## Action item
Print all of the data exactly.

************

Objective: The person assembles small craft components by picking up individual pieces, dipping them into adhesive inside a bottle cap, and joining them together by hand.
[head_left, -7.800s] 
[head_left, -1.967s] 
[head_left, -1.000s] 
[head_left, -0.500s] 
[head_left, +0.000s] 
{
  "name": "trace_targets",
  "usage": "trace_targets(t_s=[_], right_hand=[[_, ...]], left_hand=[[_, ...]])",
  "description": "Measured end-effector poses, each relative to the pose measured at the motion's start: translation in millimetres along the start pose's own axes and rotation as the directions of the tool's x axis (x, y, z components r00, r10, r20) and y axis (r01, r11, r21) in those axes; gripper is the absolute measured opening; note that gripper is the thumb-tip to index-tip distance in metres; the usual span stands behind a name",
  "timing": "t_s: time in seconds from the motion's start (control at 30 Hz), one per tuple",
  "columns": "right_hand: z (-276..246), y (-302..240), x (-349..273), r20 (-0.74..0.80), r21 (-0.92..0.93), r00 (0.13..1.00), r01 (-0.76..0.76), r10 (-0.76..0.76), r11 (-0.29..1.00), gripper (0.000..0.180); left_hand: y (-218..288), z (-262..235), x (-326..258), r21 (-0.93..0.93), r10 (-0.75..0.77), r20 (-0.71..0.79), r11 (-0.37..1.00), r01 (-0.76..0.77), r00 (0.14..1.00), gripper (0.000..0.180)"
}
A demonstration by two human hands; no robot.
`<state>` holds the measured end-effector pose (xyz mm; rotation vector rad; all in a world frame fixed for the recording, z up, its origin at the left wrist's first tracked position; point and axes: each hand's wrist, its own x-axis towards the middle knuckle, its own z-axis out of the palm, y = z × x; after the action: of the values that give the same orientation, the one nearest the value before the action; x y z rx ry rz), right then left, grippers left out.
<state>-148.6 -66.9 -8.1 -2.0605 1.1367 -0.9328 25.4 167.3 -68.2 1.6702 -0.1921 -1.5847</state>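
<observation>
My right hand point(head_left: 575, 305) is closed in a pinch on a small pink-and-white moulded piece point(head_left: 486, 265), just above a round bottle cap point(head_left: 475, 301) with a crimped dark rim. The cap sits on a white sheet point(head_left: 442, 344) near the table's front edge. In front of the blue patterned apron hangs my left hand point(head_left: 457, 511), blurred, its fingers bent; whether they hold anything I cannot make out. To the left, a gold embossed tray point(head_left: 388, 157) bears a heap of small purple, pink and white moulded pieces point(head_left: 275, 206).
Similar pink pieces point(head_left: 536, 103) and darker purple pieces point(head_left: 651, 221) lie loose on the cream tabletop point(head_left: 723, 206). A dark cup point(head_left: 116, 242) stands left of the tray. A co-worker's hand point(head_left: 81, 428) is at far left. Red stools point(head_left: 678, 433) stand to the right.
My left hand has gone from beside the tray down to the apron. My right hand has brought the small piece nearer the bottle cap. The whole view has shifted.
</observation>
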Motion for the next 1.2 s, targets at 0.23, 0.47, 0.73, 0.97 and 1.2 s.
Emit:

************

## Solution for this exercise
Objective: The person assembles small craft components by picking up individual pieces, dipping them into adhesive inside a bottle cap, and joining them together by hand.
[head_left, -7.800s] 
[head_left, -1.967s] 
[head_left, -1.000s] 
[head_left, -0.500s] 
[head_left, +0.000s] 
{
  "name": "trace_targets",
  "usage": "trace_targets(t_s=[_], right_hand=[[_, ...]], left_hand=[[_, ...]])",
  "description": "Measured end-effector poses, each relative to the pose measured at the motion's start: translation in millimetres along the start pose's own axes and rotation as the directions of the tool's x axis (x, y, z components r00, r10, r20) and y axis (r01, r11, r21) in those axes; gripper is the absolute measured opening; note that gripper is the thumb-tip to index-tip distance in metres; the usual span stands behind a name",
  "timing": "t_s: time in seconds from the motion's start (control at 30 Hz), one per tuple",
  "columns": "right_hand: z (-276..246), y (-302..240), x (-349..273), r20 (-0.74..0.80), r21 (-0.92..0.93), r00 (0.13..1.00), r01 (-0.76..0.76), r10 (-0.76..0.76), r11 (-0.29..1.00), gripper (0.000..0.180); left_hand: y (-218..288), z (-262..235), x (-326..258), r21 (-0.93..0.93), r10 (-0.75..0.77), r20 (-0.71..0.79), r11 (-0.37..1.00), r01 (-0.76..0.77), r00 (0.14..1.00), gripper (0.000..0.180)"
}
A demonstration by two human hands; no robot.
`<state>` holds the measured end-effector pose (xyz mm; rotation vector rad; all in a world frame fixed for the recording, z up, its origin at the left wrist's first tracked position; point and axes: each hand's wrist, its own x-axis towards the middle knuckle, its own z-axis out of the palm, y = z × x; after the action: of the values that give the same orientation, the one nearest the value before the action; x y z rx ry rz), right then left, grippers left out.
<state>-148.6 -66.9 -8.1 -2.0605 1.1367 -0.9328 25.4 167.3 -68.2 1.6702 -0.1921 -1.5847</state>
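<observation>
My right hand point(head_left: 575, 305) is closed in a pinch on a small pink-and-white moulded piece point(head_left: 486, 265), just above a round bottle cap point(head_left: 475, 301) with a crimped dark rim. The cap sits on a white sheet point(head_left: 442, 344) near the table's front edge. In front of the blue patterned apron hangs my left hand point(head_left: 457, 511), blurred, its fingers bent; whether they hold anything I cannot make out. To the left, a gold embossed tray point(head_left: 388, 157) bears a heap of small purple, pink and white moulded pieces point(head_left: 275, 206).
Similar pink pieces point(head_left: 536, 103) and darker purple pieces point(head_left: 651, 221) lie loose on the cream tabletop point(head_left: 723, 206). A dark cup point(head_left: 116, 242) stands left of the tray. A co-worker's hand point(head_left: 81, 428) is at far left. Red stools point(head_left: 678, 433) stand to the right.
My left hand has gone from beside the tray down to the apron. My right hand has brought the small piece nearer the bottle cap. The whole view has shifted.
</observation>
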Motion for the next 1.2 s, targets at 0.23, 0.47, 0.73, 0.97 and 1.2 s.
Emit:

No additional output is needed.